If the killer (KK)and sensitive (kk)strains are allowed to conjugate, all exconjugants (the cells separating after conjugation) will have same genotype Kk. Phenotypes of these exconjugants will, however, depend upon duration for which conjugation is allowed. If conjugation does not persist long enough for exchange of cytoplasm, heterozygote (Kk)exconjugants will only have parental phenotypes. It means that killers will remain killers and sensitive will remain sensitive even after conjugation (Fig. 18.5).
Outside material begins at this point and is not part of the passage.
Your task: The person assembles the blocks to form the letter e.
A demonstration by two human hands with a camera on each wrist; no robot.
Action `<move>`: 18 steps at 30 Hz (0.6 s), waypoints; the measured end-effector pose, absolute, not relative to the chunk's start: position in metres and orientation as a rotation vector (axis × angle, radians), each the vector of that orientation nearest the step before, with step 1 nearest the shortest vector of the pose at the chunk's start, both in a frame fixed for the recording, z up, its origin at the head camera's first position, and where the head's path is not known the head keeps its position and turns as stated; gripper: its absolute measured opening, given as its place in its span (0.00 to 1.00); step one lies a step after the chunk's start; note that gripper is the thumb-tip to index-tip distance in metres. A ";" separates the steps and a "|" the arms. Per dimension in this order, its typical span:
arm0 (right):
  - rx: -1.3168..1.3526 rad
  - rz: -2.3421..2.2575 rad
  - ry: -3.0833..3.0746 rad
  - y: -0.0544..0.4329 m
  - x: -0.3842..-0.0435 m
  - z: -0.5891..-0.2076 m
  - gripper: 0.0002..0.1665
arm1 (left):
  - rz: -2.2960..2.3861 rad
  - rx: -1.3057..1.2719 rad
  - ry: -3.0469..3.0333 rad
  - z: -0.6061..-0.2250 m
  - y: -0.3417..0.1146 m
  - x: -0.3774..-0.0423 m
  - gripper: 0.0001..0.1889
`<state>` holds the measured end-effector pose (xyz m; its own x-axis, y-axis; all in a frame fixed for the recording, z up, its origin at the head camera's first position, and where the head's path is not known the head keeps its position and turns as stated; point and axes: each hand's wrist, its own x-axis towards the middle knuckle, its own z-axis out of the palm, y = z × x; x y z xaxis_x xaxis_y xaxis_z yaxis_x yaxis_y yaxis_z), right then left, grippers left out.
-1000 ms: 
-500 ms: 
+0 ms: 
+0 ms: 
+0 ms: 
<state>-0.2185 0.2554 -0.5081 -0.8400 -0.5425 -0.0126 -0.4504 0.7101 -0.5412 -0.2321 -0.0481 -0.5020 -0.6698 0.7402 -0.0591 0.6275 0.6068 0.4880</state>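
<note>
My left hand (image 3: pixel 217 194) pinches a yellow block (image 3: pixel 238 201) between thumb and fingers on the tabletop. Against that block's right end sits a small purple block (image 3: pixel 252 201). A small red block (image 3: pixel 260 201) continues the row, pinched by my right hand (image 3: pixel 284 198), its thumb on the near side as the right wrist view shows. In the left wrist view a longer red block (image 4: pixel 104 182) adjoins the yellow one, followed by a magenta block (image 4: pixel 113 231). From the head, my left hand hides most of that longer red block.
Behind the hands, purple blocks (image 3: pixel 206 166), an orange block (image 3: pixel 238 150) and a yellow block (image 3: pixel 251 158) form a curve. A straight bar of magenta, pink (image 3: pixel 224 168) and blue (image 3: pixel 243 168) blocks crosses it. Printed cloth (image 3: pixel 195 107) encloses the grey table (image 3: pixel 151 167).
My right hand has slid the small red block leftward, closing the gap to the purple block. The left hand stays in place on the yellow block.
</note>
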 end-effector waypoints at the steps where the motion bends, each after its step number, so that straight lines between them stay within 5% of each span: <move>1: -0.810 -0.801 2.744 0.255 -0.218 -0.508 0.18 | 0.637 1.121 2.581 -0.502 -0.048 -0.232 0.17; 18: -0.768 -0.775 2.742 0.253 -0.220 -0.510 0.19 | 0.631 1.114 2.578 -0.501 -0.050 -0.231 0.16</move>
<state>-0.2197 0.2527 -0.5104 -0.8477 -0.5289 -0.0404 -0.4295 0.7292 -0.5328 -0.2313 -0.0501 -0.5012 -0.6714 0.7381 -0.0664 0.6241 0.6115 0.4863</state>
If conjugation persists, sensitive strain will receive kappa particles and will become killer, so that exconjugants will be killers having genotype Kk (Fig. 18.6).

Results of a cross between a killer (KK) and a sensitive (kk)strain of Paramecium, when no cytoplasmic exchange is allowed.
Fig. 18.5. Results of a cross between a killer (KK) and a sensitive (kk)strain of Paramecium, when no cytoplasmic exchange is allowed.
 
Results of a cross between a killer (KK)and a sensitive (kk)strain of Paramecium, when cytoplasmic exchange is allowed.
Fig. 18.6. Results of a cross between a killer (KK)and a sensitive (kk)strain of Paramecium, when cytoplasmic exchange is allowed.